| On a tractor with magneto ignition, there is no need for an ignition switch because the magneto is not wired into the battery circuit in any way. If you have a Wico X magneto, (which was a replacement magneto), there might be a terminal for a "kill switch". It should "ground out" the mag. However, the early tractors originally had Wico C mags, which didn't have that "ground terminal". You were supposed to shut off the fuel (I'm talking about old fashioned, heavy "distillate" fuel, now) and let the carb run out of fuel. Then you would drain the carburetor bowl of "tractor fuel" so that the next morning you could turn on the "gasoline tank" and start the tractor on gasoline. Then when it warmed up, you'd switch to the "tractor fuel" tank. Then repeat the procedure the next time you shut it off. My question to the "IDIOT" who wrote the manual is, why can't you just switch back to the gasoline tank on your way back to the barn so that by the time you get there, there would be pure gasoline in the carburetor bowl, and you would be all set for the next morning?

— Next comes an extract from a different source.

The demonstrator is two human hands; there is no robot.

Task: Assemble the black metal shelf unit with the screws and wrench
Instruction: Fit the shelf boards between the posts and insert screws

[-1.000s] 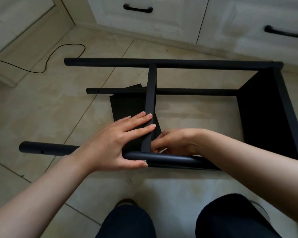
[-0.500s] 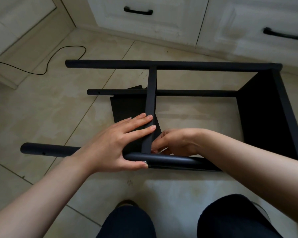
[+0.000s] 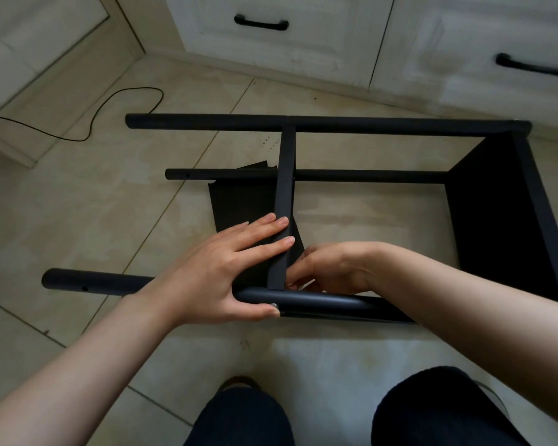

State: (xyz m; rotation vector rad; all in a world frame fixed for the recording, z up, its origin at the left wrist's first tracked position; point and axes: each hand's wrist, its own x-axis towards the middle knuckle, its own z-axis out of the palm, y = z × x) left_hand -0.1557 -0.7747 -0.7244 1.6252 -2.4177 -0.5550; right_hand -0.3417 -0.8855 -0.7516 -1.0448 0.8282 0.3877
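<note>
At lower centre of the frame, the left hand (image 3: pixel 219 272) is bracing the joint exactly as it was a second ago: its fingers (image 3: pixel 264 228) are lying straight across the flat black metal crossbar (image 3: pixel 285 188) while the thumb is hooking under the near round black metal tube (image 3: pixel 329 302), beside a small silver screw head (image 3: pixel 274 305). Nothing in the frame has shifted; only the view has drifted slightly. The right hand (image 3: pixel 332 268) is working just right of the crossbar's lower end, fingers curled in toward the joint; what they are pinching cannot be told, as it is hidden. The black metal shelf unit (image 3: pixel 503 201) is lying on its side on the beige tiled floor (image 3: pixel 78 204), spanning the middle of the frame, its solid end panel at right. No wrench is visible. In my judgement, the unchanged hold means this fastening is being seated by hand and is not yet finished.
</note>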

Sheesh!!|
Anyway, by the time the Wico X magneto was designed, many of the tractors were already designed for gasoline only, and a more "sane" way to shut them off was desired, hence the switch. And nowadays, when we run ALL of them on gasoline, it makes perfect sense to have a "kill switch" that merely "grounds" the mag. If you have a Wico C mag, then adjust your throttle linkage so that when you pull the handle all the way back, the engine stalls.
Did I make sense, or did my "pontifficating" about that "idiot" get in the way?